思春期の娘と微妙な関係になってきたら気をつけたいこと【後編】

思春期を迎えた娘と良好な関係を築くには、適度な距離をとることが必要です。その際のヒントを、母娘問題に詳しい臨床心理士の信田さよ子先生に聞きました。

保護者の心配や不安を子どもにぶつけないで

子どもが思春期を迎えると、「反発する」「何も話してくれない」などの変化が見られ、今まで以上に子どものことが心配になることがあります。子どもを心配すること自体は、決して悪いことではなく、保護者なら当たり前のことです。しかし、子どもに関する自分の心配や不安を、そのまま子どもにぶつけるのは避けてほしいのです。

例えば、最近子どもの成績が思わしくなく、「部活を続けていたら、A高校に合格できないかもしれない」と保護者のかたが不安を感じているとします。保護者のかたがそうした自分の不安をそのまま口に出してしまったり、「テストの点が上がるまでは、部活は休みなさい」と言って、子どもの行動に制限をしたりしてしまうことがあります。

側面的なサポートを心がけて

子ども自身も成績低下について悩んでいるはずですから、子どもの不安をさらにかきたてるような言動は避けましょう。また、子どもが悩んでいるなら自分が助けなくてはと思い、一緒に勉強をするなど世話を焼きすぎるのも逆効果です。こんなときは、側面的なサポートを心がけてほしいと思います。側面的というのは、気がかりなことに直接的に働きかけるのではなく、子どもが悩みを自分自身で解決できるよう外側からサポートすることです。上記の例でしたら、勉強に悩んでいるときは気分転換に散歩に誘う、部活で体が疲れているときは子どもの好きな料理を作る、「つらいときは言ってね」と声かけするなどです。

そうした態度で接していると、子どもが保護者のかたに不安や悩みをポロリとこぼすことがあります。その際は、子どもの悩みを「そんなこと気にしすぎよ」などと批判したり、笑い飛ばしたりせずに、とにかくじっくり聞いてあげましょう。特に「批判しないで聞く」というのは簡単そうですが、意外に難しいものです。往々にして、子どもが保護者のかたに話をしないという場合は、子どもの考えや気持ちに対して保護者のかたが批判的な態度をとってしまい、結果的に保護者のかたばかりがお説教のような話をしている可能性があります。子どもと話すときは、一定時間、子どもの話を黙って聞くことを意識してみましょう。子どもはそうした保護者のかたの変化をすぐに感じます。反抗的だった保護者のかたへの態度にも変化が見られるはずです。

第三者に相談して不安を吐き出して

もし、子どものことで思い悩んでしまったら、子どもに自分の不安をぶつけるのではなく、家族に相談するのがよいでしょう。「あの子、実は友だちとケンカして悩んでいるみたいなの」と、具体的に子どもに関する不安を聞いてもらうのです。例えば、お母さんがお父さんに子どものことを相談したとき、たとえ具体的な解決策をアドバイスしてもらえなくても、「心配だよね。でも大丈夫だよ」と言ってもらうだけで、ずいぶん気持ちが楽になると思います。

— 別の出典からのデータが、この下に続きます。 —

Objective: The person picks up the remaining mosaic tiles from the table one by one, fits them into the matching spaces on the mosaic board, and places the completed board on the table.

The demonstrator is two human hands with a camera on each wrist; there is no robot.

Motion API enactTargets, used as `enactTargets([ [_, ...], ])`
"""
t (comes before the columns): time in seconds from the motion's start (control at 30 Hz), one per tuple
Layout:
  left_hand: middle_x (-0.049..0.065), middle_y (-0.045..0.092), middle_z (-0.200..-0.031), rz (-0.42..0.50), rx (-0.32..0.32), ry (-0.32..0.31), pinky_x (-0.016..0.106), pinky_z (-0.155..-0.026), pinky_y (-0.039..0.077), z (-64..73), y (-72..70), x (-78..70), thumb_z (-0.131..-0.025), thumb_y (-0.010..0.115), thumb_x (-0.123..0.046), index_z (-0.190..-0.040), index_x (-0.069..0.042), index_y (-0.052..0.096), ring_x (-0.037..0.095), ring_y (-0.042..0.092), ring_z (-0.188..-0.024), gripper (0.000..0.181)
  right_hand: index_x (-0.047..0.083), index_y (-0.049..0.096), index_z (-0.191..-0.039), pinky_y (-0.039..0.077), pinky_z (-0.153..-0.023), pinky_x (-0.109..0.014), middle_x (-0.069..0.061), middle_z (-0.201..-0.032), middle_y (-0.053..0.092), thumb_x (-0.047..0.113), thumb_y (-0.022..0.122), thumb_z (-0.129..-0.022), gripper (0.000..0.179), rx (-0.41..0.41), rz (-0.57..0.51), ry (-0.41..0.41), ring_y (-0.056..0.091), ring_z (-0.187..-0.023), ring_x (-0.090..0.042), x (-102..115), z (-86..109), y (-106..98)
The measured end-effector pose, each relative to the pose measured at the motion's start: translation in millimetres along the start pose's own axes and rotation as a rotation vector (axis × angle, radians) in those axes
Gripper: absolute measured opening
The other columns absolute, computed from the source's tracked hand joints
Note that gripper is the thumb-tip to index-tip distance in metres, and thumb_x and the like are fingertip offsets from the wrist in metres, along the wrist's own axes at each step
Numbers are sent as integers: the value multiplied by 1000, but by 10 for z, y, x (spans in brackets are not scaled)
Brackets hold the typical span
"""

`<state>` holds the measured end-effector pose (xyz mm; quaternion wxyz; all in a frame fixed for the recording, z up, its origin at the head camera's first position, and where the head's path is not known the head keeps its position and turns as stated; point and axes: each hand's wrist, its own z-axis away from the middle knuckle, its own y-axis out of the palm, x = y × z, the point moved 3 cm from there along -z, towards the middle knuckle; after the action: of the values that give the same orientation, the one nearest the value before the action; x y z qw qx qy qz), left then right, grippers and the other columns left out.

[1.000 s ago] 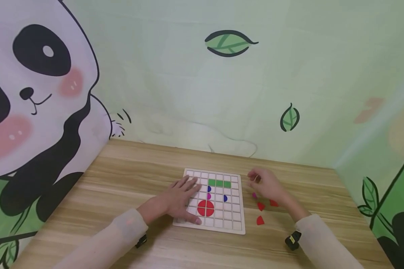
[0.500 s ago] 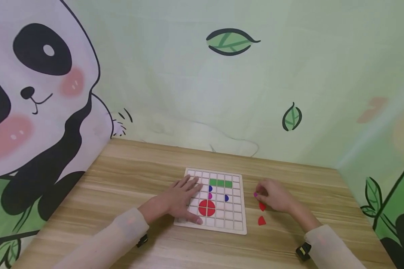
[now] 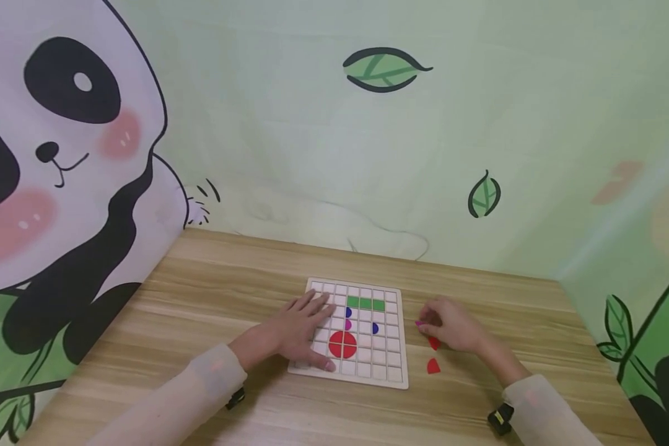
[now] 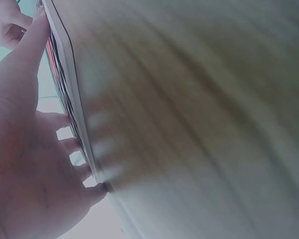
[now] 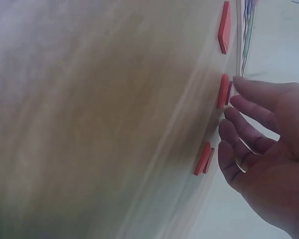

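Observation:
My left hand [image 3: 298, 328] lies with spread fingers on the left side of a white grid board [image 3: 378, 371], thumb near its front edge. To the right of the board, my right hand [image 3: 451, 323] pinches a small purple piece [image 3: 419, 323] between thumb and fingertips, at the table surface. The right wrist view shows that purple piece [image 5: 229, 93] on edge beside a red piece [image 5: 223, 91]. On the board sit a red circle [image 3: 336, 338] of quarter pieces, green squares [image 3: 365, 303], two blue half-round pieces [image 3: 375, 328] and a purple one [image 3: 348, 324].
Loose red quarter pieces lie right of the board, one [image 3: 433, 366] in front of the right hand and another [image 3: 434, 343] partly under it. More red pieces [image 5: 203, 158] show in the right wrist view. A panda-printed wall [image 3: 290, 155] borders the wooden table [image 3: 245, 266].
My right hand came down and toward me onto the purple piece, took it between its fingertips and shifted it slightly left. The left hand stays on the board.

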<state>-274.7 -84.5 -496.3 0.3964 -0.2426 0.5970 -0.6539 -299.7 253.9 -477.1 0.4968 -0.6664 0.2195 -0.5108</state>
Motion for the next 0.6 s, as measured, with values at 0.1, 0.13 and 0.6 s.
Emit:
enactTargets([
  [0.1, 7, 4, -167, -10, 5, -1, 56, -119, 14, 8, -7, 4, -64, 45, -97, -161, -21, 15, 37, 0, -152, 127, 13, 68, -91, 51, -74, -31, 4, -89, 62, 12, 74, -90, 6, 1, 2, -6, 57, -82, -11, 18, -6, 14],
  [0.13, 7, 4, -167, -10, 5, 0, 57, -119, 14, 9, -10, 5, -64, 45, -97, -161, -21, 15, 37, 0, -152, 127, 13, 67, -90, 51, -74, -32, 3, -88, 61, 11, 73, -90, 6, -1, 5, -12, 56, -82, -12, 25, -7, 15],
  [0.6, 7, 4, -167, 9, -4, 3, 57, -119, 13, -5, 14, 4, -65, 47, -96, -161, -21, 15, 37, 0, -152, 126, 7, 68, -99, 53, -82, -42, -4, -96, 62, 7, 72, -89, 11, 16, 5, -35, 59, -91, -20, -27, 65, -77],
])
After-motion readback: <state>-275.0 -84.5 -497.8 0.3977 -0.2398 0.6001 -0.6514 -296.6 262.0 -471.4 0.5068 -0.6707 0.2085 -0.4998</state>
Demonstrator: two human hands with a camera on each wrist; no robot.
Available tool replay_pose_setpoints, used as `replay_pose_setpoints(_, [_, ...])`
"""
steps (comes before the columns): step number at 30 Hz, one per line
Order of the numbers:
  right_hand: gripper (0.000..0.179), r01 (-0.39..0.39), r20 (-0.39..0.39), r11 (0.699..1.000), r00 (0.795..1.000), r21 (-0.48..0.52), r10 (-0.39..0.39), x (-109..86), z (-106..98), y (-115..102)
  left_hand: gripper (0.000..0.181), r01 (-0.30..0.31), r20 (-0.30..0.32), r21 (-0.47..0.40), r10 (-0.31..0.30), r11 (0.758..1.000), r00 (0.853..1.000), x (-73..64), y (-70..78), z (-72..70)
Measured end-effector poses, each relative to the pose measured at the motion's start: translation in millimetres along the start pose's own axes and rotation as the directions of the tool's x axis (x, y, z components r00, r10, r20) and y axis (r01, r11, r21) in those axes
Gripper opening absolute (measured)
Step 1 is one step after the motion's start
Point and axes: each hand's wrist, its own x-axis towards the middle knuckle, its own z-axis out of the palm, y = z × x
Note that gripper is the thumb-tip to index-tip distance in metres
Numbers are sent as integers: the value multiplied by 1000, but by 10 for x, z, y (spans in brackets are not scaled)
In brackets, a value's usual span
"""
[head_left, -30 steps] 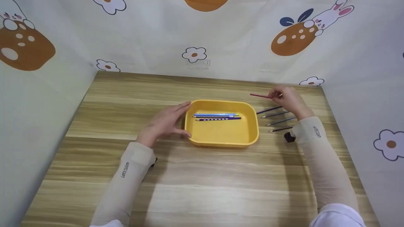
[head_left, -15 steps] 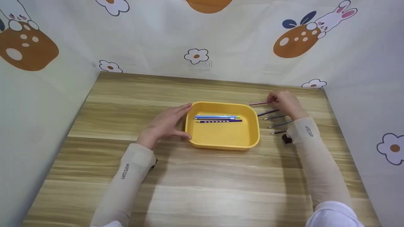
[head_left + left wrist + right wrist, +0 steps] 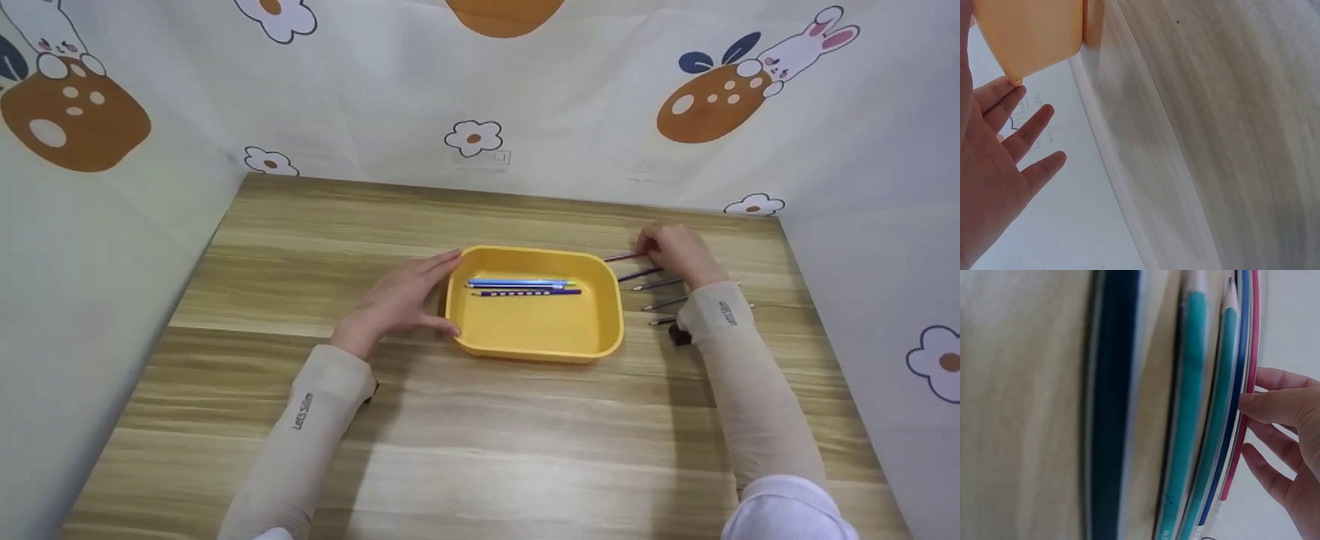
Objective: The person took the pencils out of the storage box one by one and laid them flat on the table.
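Observation:
A yellow plastic tray (image 3: 538, 355) stands mid-table with several pencils inside, among them a light blue one and a dark blue pencil with pale spots (image 3: 529, 293). My left hand (image 3: 397, 296) spans the tray's left end, thumb and fingers spread; its fingertips (image 3: 1016, 90) touch the rim in the left wrist view. Right of the tray, my right hand (image 3: 677, 253) pinches a red pencil (image 3: 1234, 467) between thumb and index finger, low over the table. Beside it lie a blue pencil (image 3: 1232, 410), two teal pencils (image 3: 1185, 416) and a dark pencil (image 3: 1113, 405), roughly parallel.
The wood-grain table (image 3: 480, 435) is bounded at the back and sides by pale fabric walls (image 3: 375, 97) printed with flowers and rabbits. A small black piece (image 3: 679, 335) sits under the right wrist, near the pencil tips.
My right hand has come down toward the table with the red pencil, which is now beside the blue pencil. My left hand stays at the tray; the head view has shifted slightly.

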Motion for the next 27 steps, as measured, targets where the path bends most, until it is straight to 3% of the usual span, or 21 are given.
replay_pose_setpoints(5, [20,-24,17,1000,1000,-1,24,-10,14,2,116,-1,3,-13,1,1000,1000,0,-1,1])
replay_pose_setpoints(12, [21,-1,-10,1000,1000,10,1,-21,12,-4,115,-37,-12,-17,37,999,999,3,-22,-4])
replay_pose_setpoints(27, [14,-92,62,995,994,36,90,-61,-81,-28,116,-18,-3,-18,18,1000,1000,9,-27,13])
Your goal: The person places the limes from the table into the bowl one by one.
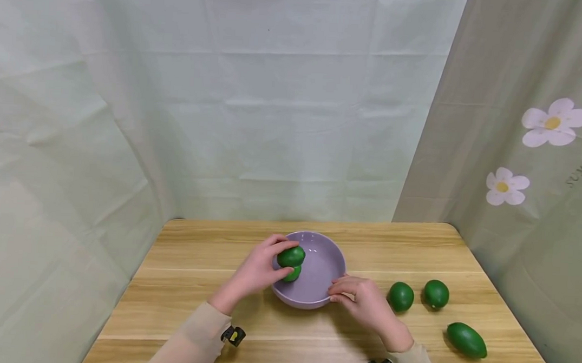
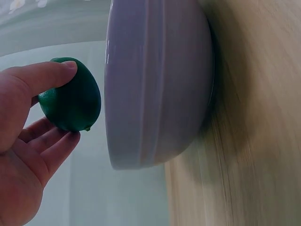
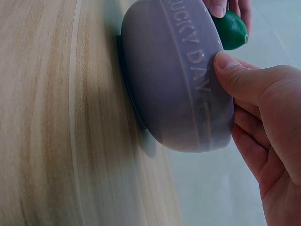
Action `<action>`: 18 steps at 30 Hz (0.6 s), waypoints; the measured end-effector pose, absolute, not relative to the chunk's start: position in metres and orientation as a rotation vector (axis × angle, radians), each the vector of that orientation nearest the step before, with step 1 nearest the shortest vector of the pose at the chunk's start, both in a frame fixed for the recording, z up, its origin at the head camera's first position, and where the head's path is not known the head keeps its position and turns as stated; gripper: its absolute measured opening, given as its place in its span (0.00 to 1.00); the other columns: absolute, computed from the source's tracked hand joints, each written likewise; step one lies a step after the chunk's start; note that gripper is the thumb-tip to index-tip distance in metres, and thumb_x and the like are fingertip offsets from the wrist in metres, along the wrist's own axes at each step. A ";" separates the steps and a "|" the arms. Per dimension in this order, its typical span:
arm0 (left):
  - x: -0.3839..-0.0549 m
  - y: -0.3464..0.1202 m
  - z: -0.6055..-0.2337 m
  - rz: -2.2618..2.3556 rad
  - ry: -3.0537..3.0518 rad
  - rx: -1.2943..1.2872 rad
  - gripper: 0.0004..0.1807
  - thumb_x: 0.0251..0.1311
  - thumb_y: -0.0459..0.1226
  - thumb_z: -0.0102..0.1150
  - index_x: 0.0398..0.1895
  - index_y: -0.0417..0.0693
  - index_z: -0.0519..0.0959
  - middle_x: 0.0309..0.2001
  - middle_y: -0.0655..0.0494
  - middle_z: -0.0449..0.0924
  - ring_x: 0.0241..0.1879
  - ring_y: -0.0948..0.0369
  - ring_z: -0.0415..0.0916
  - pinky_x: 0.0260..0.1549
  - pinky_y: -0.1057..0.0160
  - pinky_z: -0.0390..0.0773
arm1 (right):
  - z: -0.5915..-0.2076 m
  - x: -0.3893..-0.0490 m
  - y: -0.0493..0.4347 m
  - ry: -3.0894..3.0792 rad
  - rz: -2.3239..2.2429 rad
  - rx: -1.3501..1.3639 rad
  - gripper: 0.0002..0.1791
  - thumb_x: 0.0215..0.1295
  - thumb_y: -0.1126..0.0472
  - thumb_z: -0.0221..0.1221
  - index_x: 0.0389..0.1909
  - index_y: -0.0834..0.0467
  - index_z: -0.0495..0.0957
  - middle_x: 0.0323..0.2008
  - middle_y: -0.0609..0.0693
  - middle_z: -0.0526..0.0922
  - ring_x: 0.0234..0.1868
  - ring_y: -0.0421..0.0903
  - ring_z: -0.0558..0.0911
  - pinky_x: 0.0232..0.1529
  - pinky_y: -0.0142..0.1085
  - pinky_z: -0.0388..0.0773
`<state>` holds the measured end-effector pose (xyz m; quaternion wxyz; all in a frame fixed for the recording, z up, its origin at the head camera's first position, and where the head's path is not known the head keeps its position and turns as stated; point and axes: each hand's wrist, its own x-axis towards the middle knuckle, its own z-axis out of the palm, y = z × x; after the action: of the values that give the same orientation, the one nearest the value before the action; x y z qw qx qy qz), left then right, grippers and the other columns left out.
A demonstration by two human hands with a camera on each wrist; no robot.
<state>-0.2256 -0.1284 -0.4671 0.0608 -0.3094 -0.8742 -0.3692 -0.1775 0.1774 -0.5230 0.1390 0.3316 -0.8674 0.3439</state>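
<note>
Near the back edge of the tabletop, the left hand pinches a green fruit just above the bowl, whose rim the right hand grips, best firmly, with the fruit kept low.

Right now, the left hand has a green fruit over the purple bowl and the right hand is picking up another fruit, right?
No, the right hand isn't picking anything up: the right wrist view shows it holding the purple bowl by its rim. The left hand does have a green fruit over the bowl.
</note>
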 end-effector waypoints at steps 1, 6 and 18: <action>-0.226 -0.127 -0.467 -1.117 -2.645 -0.938 0.33 0.59 0.33 0.81 0.69 0.50 0.81 0.64 0.51 0.76 0.59 0.54 0.80 0.59 0.55 0.86 | -0.523 -0.177 0.177 -2.511 0.999 0.958 0.08 0.61 0.63 0.77 0.39 0.51 0.92 0.44 0.39 0.92 0.53 0.45 0.90 0.66 0.48 0.81; -0.226 -0.118 -0.468 -1.098 -2.650 -0.955 0.33 0.60 0.34 0.80 0.69 0.50 0.81 0.64 0.51 0.76 0.59 0.54 0.80 0.58 0.56 0.86 | -0.521 -0.177 0.177 -2.532 1.001 0.947 0.07 0.62 0.62 0.76 0.40 0.50 0.92 0.44 0.38 0.92 0.54 0.44 0.89 0.67 0.47 0.80; -0.237 -0.095 -0.474 -1.020 -2.711 -0.917 0.33 0.62 0.34 0.79 0.71 0.48 0.80 0.64 0.49 0.76 0.58 0.52 0.80 0.57 0.52 0.86 | -0.521 -0.177 0.178 -2.520 0.998 0.958 0.08 0.61 0.62 0.77 0.40 0.49 0.92 0.44 0.37 0.91 0.54 0.44 0.89 0.67 0.46 0.81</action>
<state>-0.2371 -0.0952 -0.4741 0.0518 -0.3016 -0.8911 -0.3352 -0.1770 0.1782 -0.5214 0.1329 0.3304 -0.8688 0.3440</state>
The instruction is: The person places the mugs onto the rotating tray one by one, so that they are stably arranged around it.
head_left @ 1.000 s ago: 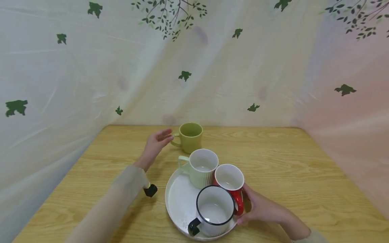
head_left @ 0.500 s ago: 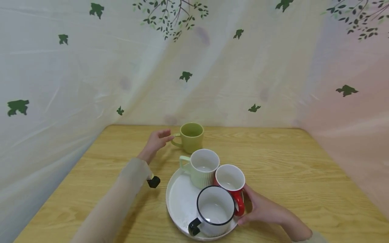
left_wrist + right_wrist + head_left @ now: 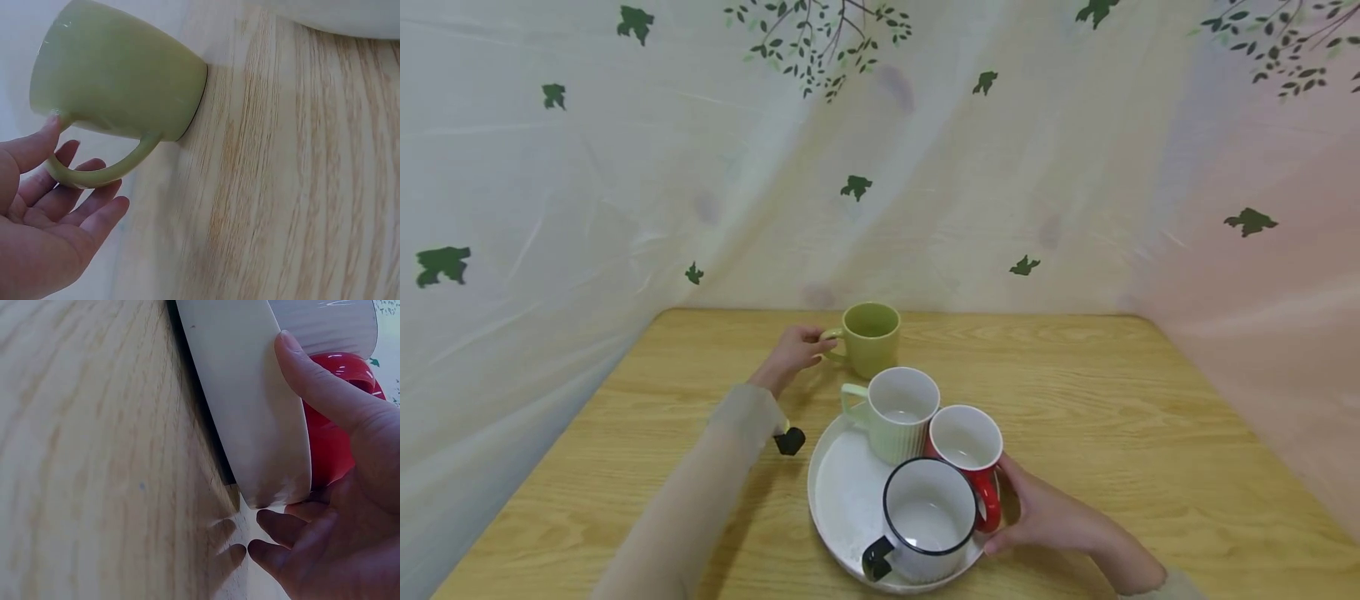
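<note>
A yellow-green mug [image 3: 872,350] stands at the back of the table. My left hand [image 3: 793,352] holds its handle, thumb at the handle's top and fingers curled about the loop in the left wrist view. On a round white tray [image 3: 841,496] stand a pale green ribbed mug [image 3: 895,442], a red mug [image 3: 967,437] with a white inside, and a white mug [image 3: 929,512] with a black rim and black handle. My right hand [image 3: 1048,518] grips the tray's right edge, its thumb against the tray wall [image 3: 256,406] and its fingertips farther round, close to the red mug.
The wooden table [image 3: 1112,417] reaches back to a pale curtain [image 3: 925,183] printed with green leaves. A small black block [image 3: 789,441] hangs at my left wrist. The pale green mug stands just in front of the yellow-green one.
My left hand has moved slightly right, and its fingers have gone from straight beside the yellow-green mug's handle to curled on it. The right hand, tray and mugs stay put.
</note>
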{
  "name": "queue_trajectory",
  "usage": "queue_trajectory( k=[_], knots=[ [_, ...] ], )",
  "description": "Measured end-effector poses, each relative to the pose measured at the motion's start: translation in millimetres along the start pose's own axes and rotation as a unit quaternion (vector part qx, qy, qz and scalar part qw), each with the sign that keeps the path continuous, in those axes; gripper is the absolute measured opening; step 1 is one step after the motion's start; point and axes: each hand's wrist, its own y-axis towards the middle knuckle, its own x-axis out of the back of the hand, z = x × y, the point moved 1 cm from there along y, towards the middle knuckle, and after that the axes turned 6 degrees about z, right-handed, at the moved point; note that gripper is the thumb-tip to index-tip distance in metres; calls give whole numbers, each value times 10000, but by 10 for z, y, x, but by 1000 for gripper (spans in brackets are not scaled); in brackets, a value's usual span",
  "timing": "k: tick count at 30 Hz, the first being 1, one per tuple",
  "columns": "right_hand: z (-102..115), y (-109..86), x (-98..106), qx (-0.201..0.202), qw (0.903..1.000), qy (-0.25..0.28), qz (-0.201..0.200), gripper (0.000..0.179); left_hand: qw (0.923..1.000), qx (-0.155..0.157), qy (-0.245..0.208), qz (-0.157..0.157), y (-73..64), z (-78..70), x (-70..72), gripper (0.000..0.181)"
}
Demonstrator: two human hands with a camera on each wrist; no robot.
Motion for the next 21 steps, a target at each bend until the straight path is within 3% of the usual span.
queue_trajectory(
  k=[6, 14, 21],
  knots=[
    [10, 1, -1, 107, 9997, -202, -9, 116, 9998, -53, -173, -26, 22, 30, -18, 27],
    [-5, -1, 3, 73, 10000, -44, -9, 117, 9997, -230, -43, -4, 27, 69, -37, 34],
    [1, -6, 5, 61, 9999, -99, -37, 117, 9989, -351, -105, -302, 18, 76, -91, 31]
  ],
)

ご主人が子どものことにあまり関心を向けていない場合、あるいは「きみの教育が悪いんだ」などと反論されケンカになりそうな場合は、友だちに相談するのもよいと思います。ただし、自分と境遇が似ているママ友だと、気が楽になるどころか、神経をさかなでするようなことを言われたり、子どものプライベートな悩みについてうわさを流されてしまったり、余計なストレスがたまってしまう可能性があります。自分とは全く状況が違う友だち、例えば独身の同級生、学生時代や会社の後輩などに相談する方が、自分の心の内を聞いてもらうという点ではよいかもしれません。

その他、インターネットの掲示版などを使って広く意見を求めたり、心の専門家のカウンセリングを受けるのもよいでしょう。大切なのは子どもに自分の不安や心配をぶつけないこと。自分自身で不安を解消するトレーニングをしてほしいですね。「大人として成熟する」ということは、自分の不安を自分で抱えられるようになることだと、保護者のかた自身の姿を通して子どもに伝えることが理想です。子どもの不安な気持ちを理解しつつも、保護者のかたはどんと構え、側面的なサポートで子どもを応援してあげたいですね。

プロフィール

信田さよ子

臨床心理士。原宿カウンセリングセンター所長。家族や対人関係の悩みの相談にあたる。著書に『依存症』『DVと虐待』『加害者は変われるか?』『母が重くてたまらない-墓守娘の嘆き』『さよなら、お母さんー墓守娘が決断する時』『共依存』『カウンセラーは何を見ているか』『依存症臨床論』『アディクション臨床入門』などがある。